Foto: Kyle Rittenhouse, el menor de 17 años que mató a dos personas e hirió a una tercera durante los disturbios.

Los 140 días de protestas han consolidado la relación entre la policía y los manifestantes, que se han convertido en una especie de pareja de baile. El Confidencial asistió a uno de estos bailes frente al cuartel de la policía migratoria, ICE. Los izquierdistas se presentaron puntuales, sobre las nueve de la noche, vestidos de negro, con cascos, máscaras de gas y globos plateados. Uno golpeó con su monopatín los tablones que tapiaban las paredes del edificio, como para indicar que habían llegado. Una voz fría y metálica sonó de los altavoces, invitando a la protesta a que se congregase en las aceras para no bloquear el tráfico frente al edificio.

Pero todos sabíamos lo que iba a pasar. Los agentes no tardaron en salir ni cinco minutos, disparando sus bolas de pimienta contra el suelo, esparciendo nubecillas de polvo irritante. “¡Putos nazis! ¡Putos animales!”, gritaban los manifestantes. Y así empezó la danza y contradanza; los agentes avanzaban, luego retrocedían y se metían en el cuartel. Los manifestantes les lanzaban pelotitas de plástico. Los agentes volvían a salir. Y así sucesivamente. “¡Tenéis niños en celdas! ¡Putos monstruos!”. En la segunda salida la policía tiró gas lacrimógeno, que llenó la calle en unos segundos.

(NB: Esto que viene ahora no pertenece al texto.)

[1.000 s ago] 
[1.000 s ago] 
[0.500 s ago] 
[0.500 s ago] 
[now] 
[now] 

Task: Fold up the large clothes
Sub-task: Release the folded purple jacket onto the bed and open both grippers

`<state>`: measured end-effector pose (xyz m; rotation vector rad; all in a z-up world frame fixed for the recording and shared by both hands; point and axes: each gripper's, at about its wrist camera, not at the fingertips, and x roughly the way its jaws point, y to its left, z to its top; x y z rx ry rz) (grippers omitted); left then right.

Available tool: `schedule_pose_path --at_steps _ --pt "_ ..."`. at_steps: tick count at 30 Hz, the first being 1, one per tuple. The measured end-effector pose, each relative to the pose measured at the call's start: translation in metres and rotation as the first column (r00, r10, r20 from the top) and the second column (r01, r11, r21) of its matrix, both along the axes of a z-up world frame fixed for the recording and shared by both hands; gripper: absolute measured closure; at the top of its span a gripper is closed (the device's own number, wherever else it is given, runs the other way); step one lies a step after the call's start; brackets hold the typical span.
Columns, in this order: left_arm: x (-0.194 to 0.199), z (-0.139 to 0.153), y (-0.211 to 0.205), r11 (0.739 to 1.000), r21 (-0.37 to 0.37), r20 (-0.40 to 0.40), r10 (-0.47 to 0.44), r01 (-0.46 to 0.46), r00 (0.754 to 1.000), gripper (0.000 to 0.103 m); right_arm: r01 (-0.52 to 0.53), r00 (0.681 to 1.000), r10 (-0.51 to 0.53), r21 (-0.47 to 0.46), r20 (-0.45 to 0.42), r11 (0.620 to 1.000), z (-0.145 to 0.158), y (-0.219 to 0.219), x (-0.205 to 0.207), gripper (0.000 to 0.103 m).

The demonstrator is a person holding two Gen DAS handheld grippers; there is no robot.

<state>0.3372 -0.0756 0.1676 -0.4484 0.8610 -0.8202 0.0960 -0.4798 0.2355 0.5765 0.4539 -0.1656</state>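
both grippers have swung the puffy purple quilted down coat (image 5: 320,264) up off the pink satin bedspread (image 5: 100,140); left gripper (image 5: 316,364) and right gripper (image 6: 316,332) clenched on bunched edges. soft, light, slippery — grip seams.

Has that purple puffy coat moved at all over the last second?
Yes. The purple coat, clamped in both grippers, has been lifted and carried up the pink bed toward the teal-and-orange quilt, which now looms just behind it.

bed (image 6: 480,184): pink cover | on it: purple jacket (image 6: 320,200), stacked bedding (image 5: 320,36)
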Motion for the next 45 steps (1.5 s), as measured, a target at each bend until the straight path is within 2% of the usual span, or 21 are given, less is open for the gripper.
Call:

La parte blandita de la manifestación, aquellos que más bien habían ido a mirar, sin cascos ni máscaras, decidieron que era el momento de irse.

Así fue cómo Portland, en Oregón, nos ha mostrado lo que podría ser de este país en caso de que el volumen de la política siga subiendo. Porque ya es ensordecedor. Pero siempre puede volverse un poco más insoportable.

Seamos sinceros: existe la posibilidad de que Estados Unidos descienda a algún tipo de tumulto. Al menos es lo que piensan los miles de negocios que ahora mismo contratan seguros millonarios, o los propios votantes: convencidos en su inmensa mayoría de que el candidato rival amañanará las elecciones. Es lo que piensan los altos funcionarios, los estados y los analistas, que temen una “guerra civil de baja intensidad”. Así que la imaginación vuela por terrenos sombríos: si llegamos a ello, ¿qué ocurriría? ¿Por dónde se rompería el consenso? ¿Cómo reaccionarían los votantes, los políticos? En realidad, si uno quiere imaginarse tal paisaje, no tiene que elucubrar ni hacer cábalas. Porque ese paisaje ya existe: se llama Portland.